**YOUR GOAL**. Copy each line of the data below exactly, leaving out pictures.

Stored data
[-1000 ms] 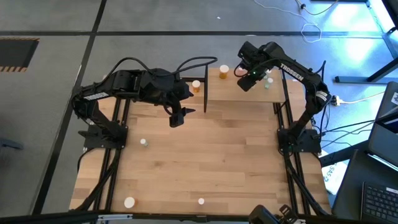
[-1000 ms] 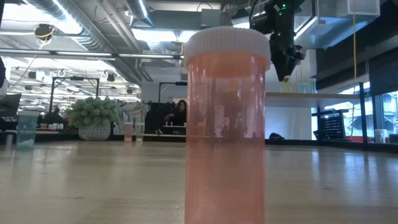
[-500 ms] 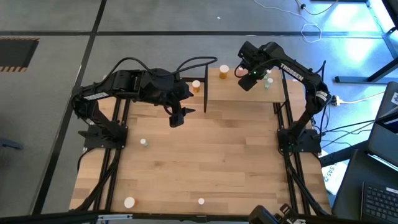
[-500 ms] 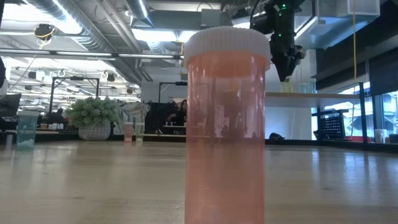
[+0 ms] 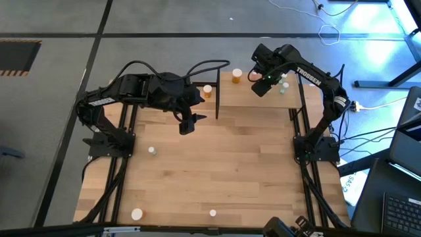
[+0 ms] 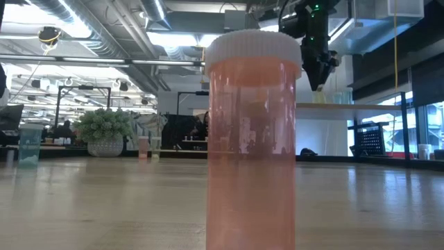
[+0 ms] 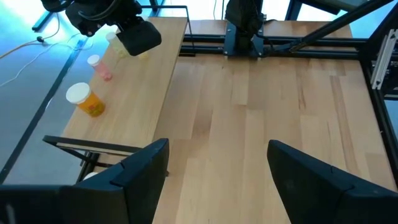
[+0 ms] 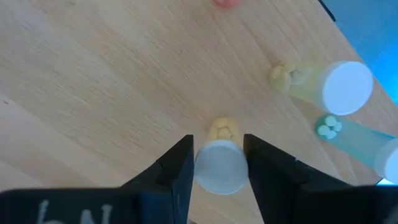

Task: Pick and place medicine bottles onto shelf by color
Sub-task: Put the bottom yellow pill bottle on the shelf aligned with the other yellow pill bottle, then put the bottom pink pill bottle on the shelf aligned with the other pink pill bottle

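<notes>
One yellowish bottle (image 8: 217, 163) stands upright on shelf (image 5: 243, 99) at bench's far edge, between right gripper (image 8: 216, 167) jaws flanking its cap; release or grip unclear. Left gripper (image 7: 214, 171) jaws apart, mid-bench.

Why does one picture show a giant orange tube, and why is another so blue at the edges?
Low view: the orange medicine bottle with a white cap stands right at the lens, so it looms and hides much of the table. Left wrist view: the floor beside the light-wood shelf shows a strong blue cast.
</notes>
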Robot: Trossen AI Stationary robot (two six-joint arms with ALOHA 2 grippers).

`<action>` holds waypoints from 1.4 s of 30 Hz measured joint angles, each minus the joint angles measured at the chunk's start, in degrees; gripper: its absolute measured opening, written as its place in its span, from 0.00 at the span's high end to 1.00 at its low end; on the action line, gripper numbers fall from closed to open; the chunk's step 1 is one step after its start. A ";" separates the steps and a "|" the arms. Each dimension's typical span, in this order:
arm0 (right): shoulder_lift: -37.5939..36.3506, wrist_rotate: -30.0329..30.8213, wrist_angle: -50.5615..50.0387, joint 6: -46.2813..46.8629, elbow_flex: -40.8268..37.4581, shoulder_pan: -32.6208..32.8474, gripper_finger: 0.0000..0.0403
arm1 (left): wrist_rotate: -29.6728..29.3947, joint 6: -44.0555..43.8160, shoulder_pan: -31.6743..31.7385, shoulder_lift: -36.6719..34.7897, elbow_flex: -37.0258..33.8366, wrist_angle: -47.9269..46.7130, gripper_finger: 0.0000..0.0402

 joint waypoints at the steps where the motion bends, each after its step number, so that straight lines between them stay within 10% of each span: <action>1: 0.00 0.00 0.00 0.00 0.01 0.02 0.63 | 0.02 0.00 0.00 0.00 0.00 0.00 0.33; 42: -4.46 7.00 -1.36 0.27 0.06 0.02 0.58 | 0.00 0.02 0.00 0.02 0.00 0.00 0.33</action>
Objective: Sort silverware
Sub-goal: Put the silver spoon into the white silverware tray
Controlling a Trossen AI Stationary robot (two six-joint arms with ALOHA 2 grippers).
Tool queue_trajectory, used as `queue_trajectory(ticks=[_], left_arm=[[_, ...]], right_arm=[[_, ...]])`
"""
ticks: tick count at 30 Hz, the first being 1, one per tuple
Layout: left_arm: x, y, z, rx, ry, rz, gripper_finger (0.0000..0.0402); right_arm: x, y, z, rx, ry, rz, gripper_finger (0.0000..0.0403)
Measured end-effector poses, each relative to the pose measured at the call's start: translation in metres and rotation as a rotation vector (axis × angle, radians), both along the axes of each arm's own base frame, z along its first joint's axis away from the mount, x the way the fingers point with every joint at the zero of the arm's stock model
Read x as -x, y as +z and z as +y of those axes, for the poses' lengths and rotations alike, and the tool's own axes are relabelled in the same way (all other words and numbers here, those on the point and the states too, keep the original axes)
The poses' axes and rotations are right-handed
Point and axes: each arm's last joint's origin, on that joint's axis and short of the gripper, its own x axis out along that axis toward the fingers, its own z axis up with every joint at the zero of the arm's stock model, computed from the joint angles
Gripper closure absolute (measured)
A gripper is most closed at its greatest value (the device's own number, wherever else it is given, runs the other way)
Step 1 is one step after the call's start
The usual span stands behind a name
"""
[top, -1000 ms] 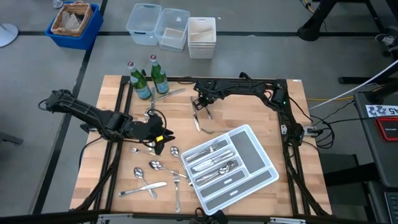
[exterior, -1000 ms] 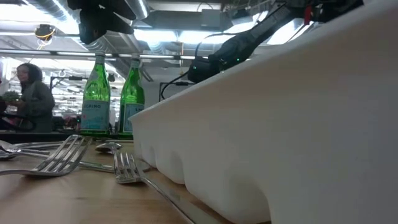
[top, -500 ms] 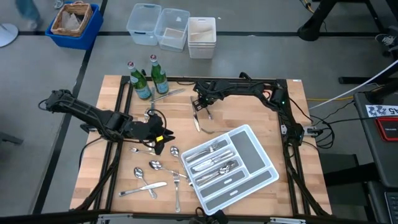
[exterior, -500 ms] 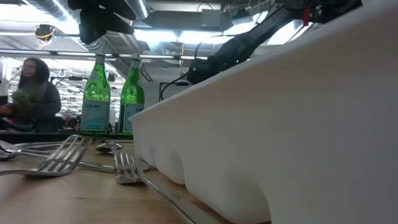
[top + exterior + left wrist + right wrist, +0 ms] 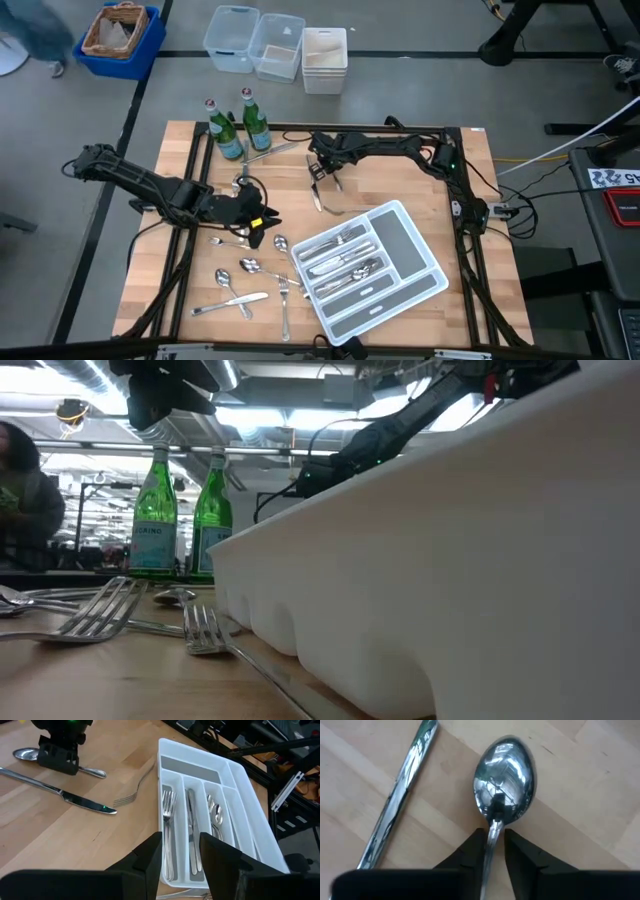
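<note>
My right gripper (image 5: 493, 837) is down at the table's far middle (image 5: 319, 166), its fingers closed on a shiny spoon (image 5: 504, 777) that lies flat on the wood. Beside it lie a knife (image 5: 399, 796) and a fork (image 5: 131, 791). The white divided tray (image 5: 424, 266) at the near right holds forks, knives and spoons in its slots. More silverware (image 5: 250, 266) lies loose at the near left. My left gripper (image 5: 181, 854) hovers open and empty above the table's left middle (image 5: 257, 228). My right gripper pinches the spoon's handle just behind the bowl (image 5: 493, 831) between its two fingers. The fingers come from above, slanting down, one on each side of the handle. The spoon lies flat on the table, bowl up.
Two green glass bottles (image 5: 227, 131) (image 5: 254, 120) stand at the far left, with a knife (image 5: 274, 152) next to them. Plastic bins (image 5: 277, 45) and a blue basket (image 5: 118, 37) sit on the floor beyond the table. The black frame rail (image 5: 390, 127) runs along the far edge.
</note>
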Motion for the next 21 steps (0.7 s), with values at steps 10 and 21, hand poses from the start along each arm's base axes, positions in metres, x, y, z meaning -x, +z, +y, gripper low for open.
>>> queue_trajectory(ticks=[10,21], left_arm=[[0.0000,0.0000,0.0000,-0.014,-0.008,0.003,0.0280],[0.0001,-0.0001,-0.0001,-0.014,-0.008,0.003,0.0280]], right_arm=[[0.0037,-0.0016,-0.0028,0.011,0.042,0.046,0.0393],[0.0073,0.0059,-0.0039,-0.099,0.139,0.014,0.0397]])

**RESULT FOR THIS EXERCISE**.
[-1000 ms] 
[-1000 ms] 
[-500 ms] 
[-500 ms] 
[+0 ms] 
[+0 ms] 
[+0 ms] 
[+0 ms] 

Task: Pick and place medicine bottles onto shelf by color
Sub-task: Put the bottom yellow pill bottle on the shelf aligned with the other yellow pill bottle, then put the bottom pink pill bottle on the shelf aligned with the other pink pill bottle

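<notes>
One yellowish bottle (image 8: 217, 163) stands upright on shelf (image 5: 243, 99) at bench's far edge, between right gripper (image 8: 216, 167) jaws flanking its cap; release or grip unclear. Left gripper (image 7: 214, 171) jaws apart, mid-bench.

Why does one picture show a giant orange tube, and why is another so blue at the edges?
Low view: the orange medicine bottle with a white cap stands right at the lens, so it looms and hides much of the table. Left wrist view: the floor beside the light-wood shelf shows a strong blue cast.
</notes>
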Robot: Trossen AI Stationary robot (two six-joint arms with ALOHA 2 grippers).

`<action>` holds waypoints from 1.4 s of 30 Hz measured joint angles, each minus the joint angles measured at the chunk's start, in degrees; gripper: its absolute measured opening, written as its place in its span, from 0.00 at the span's high end to 1.00 at its low end; on the action line, gripper numbers fall from closed to open; the chunk's step 1 is one step after its start. A ";" separates the steps and a "|" the arms. Each dimension's typical span, in this order:
arm0 (right): shoulder_lift: -37.5939..36.3506, wrist_rotate: -30.0329..30.8213, wrist_angle: -50.5615..50.0387, joint 6: -46.2813..46.8629, elbow_flex: -40.8268..37.4581, shoulder_pan: -32.6208..32.8474, gripper_finger: 0.0000..0.0403
arm1 (left): wrist_rotate: -29.6728..29.3947, joint 6: -44.0555..43.8160, shoulder_pan: -31.6743..31.7385, shoulder_lift: -36.6719..34.7897, elbow_flex: -37.0258..33.8366, wrist_angle: -47.9269..46.7130, gripper_finger: 0.0000..0.0402

 joint waypoints at the steps where the motion bends, each after its step number, so that straight lines between them stay within 10% of each span: <action>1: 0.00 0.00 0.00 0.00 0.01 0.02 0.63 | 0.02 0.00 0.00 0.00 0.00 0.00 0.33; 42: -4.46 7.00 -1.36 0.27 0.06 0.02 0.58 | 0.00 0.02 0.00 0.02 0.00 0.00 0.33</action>
Objective: Sort silverware
Sub-goal: Put the silver spoon into the white silverware tray
Controlling a Trossen AI Stationary robot (two six-joint arms with ALOHA 2 grippers).
Tool queue_trajectory, used as `queue_trajectory(ticks=[_], left_arm=[[_, ...]], right_arm=[[_, ...]])`
"""
ticks: tick count at 30 Hz, the first being 1, one per tuple
Layout: left_arm: x, y, z, rx, ry, rz, gripper_finger (0.0000..0.0402); right_arm: x, y, z, rx, ry, rz, gripper_finger (0.0000..0.0403)
Measured end-effector poses, each relative to the pose measured at the call's start: translation in metres and rotation as a rotation vector (axis × angle, radians), both along the axes of each arm's own base frame, z along its first joint's axis away from the mount, x the way the fingers point with every joint at the zero of the arm's stock model
Read x as -x, y as +z and z as +y of those axes, for the poses' lengths and rotations alike, and the tool's own axes are relabelled in the same way (all other words and numbers here, those on the point and the states too, keep the original axes)
The poses' axes and rotations are right-handed
Point and axes: each arm's last joint's origin, on that joint's axis and short of the gripper, its own x axis out along that axis toward the fingers, its own z axis up with every joint at the zero of the arm's stock model, computed from the joint angles
Gripper closure absolute (measured)
A gripper is most closed at its greatest value (the device's own number, wherever else it is given, runs the other way)
Step 1 is one step after the call's start
The usual span stands behind a name
"""
[top, -1000 ms] 
[exterior, -1000 ms] 
[top, -500 ms] 
[exterior, -500 ms] 
[top + exterior + left wrist + right wrist, +0 ms] 
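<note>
My right gripper (image 5: 493, 837) is down at the table's far middle (image 5: 319, 166), its fingers closed on a shiny spoon (image 5: 504, 777) that lies flat on the wood. Beside it lie a knife (image 5: 399, 796) and a fork (image 5: 131, 791). The white divided tray (image 5: 424, 266) at the near right holds forks, knives and spoons in its slots. More silverware (image 5: 250, 266) lies loose at the near left. My left gripper (image 5: 181, 854) hovers open and empty above the table's left middle (image 5: 257, 228). My right gripper pinches the spoon's handle just behind the bowl (image 5: 493, 831) between its two fingers. The fingers come from above, slanting down, one on each side of the handle. The spoon lies flat on the table, bowl up.
Two green glass bottles (image 5: 227, 131) (image 5: 254, 120) stand at the far left, with a knife (image 5: 274, 152) next to them. Plastic bins (image 5: 277, 45) and a blue basket (image 5: 118, 37) sit on the floor beyond the table. The black frame rail (image 5: 390, 127) runs along the far edge.
</note>
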Motion for the next 21 steps (0.7 s), with values at steps 10 and 21, hand poses from the start along each arm's base axes, positions in metres, x, y, z meaning -x, +z, +y, gripper low for open.
>>> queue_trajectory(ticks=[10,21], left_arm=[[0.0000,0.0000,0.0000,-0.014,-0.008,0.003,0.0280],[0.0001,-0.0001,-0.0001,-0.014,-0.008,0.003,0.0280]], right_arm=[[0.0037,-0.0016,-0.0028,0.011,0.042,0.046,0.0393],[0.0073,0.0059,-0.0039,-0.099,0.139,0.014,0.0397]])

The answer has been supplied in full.